We kept asking ourselves: 80% of these incidents follow the same diagnostic pattern. The engineer checks the same five things in the same order. Why can't a machine do this?

Enter MCP

Model Context Protocol gave us the missing piece. We'd experimented with LLM-based diagnostics before, but the problem was always context. A model that can't read your actual logs, query your actual metrics, or inspect your actual OpenStack state is just guessing. MCP changes that — it gives the model structured, authenticated access to real infrastructure data.

Our MCP server exposes three tool categories: OpenStack operations (list instances, check hypervisor health, read Nova logs), monitoring queries (Prometheus range queries, alert status), and platform state (tenant info, provisioning queue, recent orders).

The Diagnostic Loop

When an alert fires, the agent receives the alert payload and starts investigating.

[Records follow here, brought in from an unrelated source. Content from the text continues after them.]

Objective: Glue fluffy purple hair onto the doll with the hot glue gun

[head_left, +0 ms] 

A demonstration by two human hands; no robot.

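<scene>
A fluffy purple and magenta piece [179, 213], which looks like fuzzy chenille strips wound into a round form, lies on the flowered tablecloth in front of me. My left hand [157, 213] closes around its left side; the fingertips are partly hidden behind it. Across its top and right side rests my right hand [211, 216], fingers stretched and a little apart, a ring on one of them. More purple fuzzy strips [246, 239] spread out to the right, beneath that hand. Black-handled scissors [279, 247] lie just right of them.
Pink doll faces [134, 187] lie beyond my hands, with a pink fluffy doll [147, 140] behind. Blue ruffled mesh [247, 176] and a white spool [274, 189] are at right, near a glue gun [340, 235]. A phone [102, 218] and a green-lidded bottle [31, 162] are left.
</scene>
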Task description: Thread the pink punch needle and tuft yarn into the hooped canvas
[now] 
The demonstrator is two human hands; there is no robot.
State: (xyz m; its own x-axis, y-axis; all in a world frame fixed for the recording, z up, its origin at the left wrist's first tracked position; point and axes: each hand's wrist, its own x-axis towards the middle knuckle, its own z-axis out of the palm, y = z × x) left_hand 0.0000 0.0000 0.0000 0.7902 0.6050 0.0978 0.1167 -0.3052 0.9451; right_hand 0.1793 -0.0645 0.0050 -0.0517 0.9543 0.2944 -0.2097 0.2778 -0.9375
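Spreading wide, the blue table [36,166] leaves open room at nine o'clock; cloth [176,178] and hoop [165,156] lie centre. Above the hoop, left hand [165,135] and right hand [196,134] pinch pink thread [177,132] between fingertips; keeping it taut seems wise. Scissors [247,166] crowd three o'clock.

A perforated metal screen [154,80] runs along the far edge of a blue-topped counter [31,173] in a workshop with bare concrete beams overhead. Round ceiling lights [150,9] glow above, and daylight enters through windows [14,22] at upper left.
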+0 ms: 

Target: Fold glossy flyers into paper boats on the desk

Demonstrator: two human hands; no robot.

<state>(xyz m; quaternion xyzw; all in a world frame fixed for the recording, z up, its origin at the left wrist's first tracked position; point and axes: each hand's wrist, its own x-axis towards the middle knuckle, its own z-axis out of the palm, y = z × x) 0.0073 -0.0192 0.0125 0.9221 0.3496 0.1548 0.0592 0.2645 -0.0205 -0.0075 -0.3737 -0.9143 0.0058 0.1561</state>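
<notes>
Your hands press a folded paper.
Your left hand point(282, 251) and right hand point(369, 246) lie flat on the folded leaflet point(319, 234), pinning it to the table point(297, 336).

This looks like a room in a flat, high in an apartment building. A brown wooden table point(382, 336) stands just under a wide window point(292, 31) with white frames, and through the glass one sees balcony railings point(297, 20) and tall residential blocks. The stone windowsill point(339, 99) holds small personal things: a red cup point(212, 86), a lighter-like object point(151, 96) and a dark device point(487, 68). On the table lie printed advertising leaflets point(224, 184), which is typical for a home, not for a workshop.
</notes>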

A typical flow: CPU alert on compute-node-07 → query Prometheus for the last 30 minutes of CPU data → list all instances on that hypervisor → identify the instance consuming 94% of host CPU → check if it's a legitimate workload or a runaway process → cross-reference with the tenant's order to verify resource limits → take action or escalate.

MCP AGENT PIPELINE
Alert
Diagnose
Fix
73%L1 auto-resolved
3.2mAvg resolution
12Issues prevented

The key insight is that the agent doesn't need to be creative. It needs to be thorough and fast. It checks every possibility in parallel, something a human can't do at 3 AM. And it never forgets to check the obvious things — DNS, disk space, certificate expiry — that tired engineers skip.

Results After 90 Days

73% of L1 incidents are now resolved by the agent without human intervention. Average resolution time dropped from 47 minutes to 3.2 minutes. The agent handles the boring, repetitive diagnostics. Engineers handle the interesting, complex problems that actually require creativity.

We also discovered something unexpected: the agent catches issues before they become incidents. By running periodic health checks rather than waiting for alerts, it identified 12 potential problems in the first month that would have become customer-facing issues.

What We Learned

Don't try to make the agent handle everything. Our first iteration tried to be too clever — it would attempt complex remediation actions and sometimes make things worse. The current version has strict guardrails: it can diagnose anything, but it can only take safe remediation actions (restart a service, clear a queue, scale a resource). Anything destructive gets escalated to a human with a full diagnostic report.

MCP is the right abstraction layer. The model doesn't need raw SSH access. It needs structured tools that return clean data. The MCP server is our security boundary — it controls exactly what the agent can see and do.